News | November 21, 2012

ACR/SBI: Bleyer and Welch Breast Cancer Screening Article in NEJM 'Flawed and Misleading'

November 21, 2012 — The article by Bleyer and Welch[1] in the New England Journal of Medicine, which suggests that screening mammography finds many cancers that would not advance to kill patients, is based on false assumptions, according to the American College of Radiology (ACR) and the Society of Breast Imaging (SBI). The thesis depends on their suggestion that the incidence of breast cancer is much higher than would have been expected had screening not been initiated.

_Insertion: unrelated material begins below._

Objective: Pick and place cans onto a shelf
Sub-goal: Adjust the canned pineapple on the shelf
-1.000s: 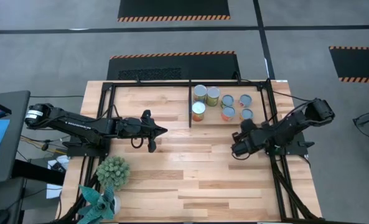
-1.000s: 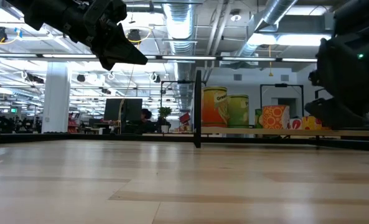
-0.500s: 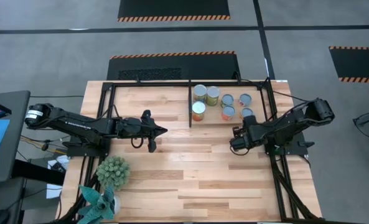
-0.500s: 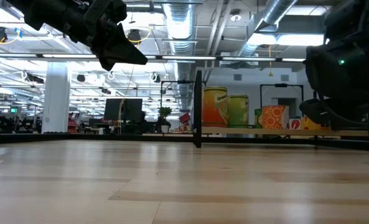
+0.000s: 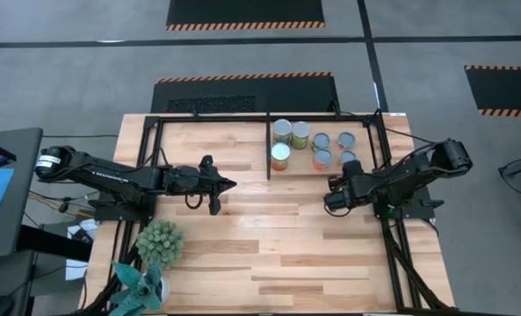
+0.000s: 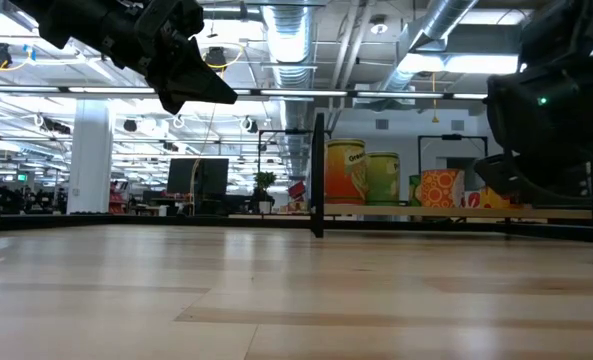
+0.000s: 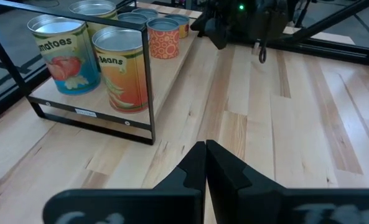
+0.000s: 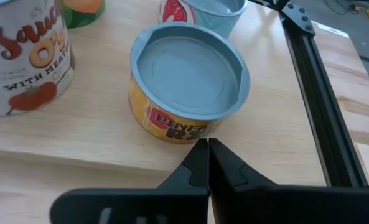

The authors suggest that the baseline incidence of breast cancer would have increased by 0.5 percent each year, when in fact the data show that it would likely have increased by twice that amount. The incidence of invasive breast cancer has actually increased by 1 percent per year for decades.[2] In 1940, it was 60/100,000. By 1980, prior to any screening, it had risen to 100/100,000. If there had been no screening, and the rate had continued to increase as it had for 40 years, the incidence in 2008 would have been more than 130/100,000. In fact, due to prevalence screening, where new women who have never been screened enter the screened population each year, and lead time (cancers found earlier due to screening), the incidence of breast cancer without any "overdiagnosis" would have been expected to be even higher than 130/100,000. In reality, it was lower even than that, at 127/100,000.

Therefore, not only is there no evidence of the authors' claimed "overdiagnosis," but it is likely that treatment of ductal carcinoma in situ (DCIS) over the past decades has reduced the incidence of invasive cancers. This is in addition to the observed 30 percent reduction in deaths each year due largely to screening. While the authors observe that screening is associated with a reduction in advanced stage cancers, ACR and SBI claim that they fail to recognize the fact that a reduction in advanced stage disease is not required to have a reduction in deaths from screening.

References:
[1] Bleyer A, Welch HG. Effect of Three Decades of Screening Mammography on Breast-Cancer Incidence. N Engl J Med 367;21:1998-2005.

[2] Garfinkel L, Boring CC, Heath CW Jr. Changing Trends: An Overview of Breast Cancer Incidence and Mortality. Cancer. 1994 Jul 1;74(1 Suppl):222-7).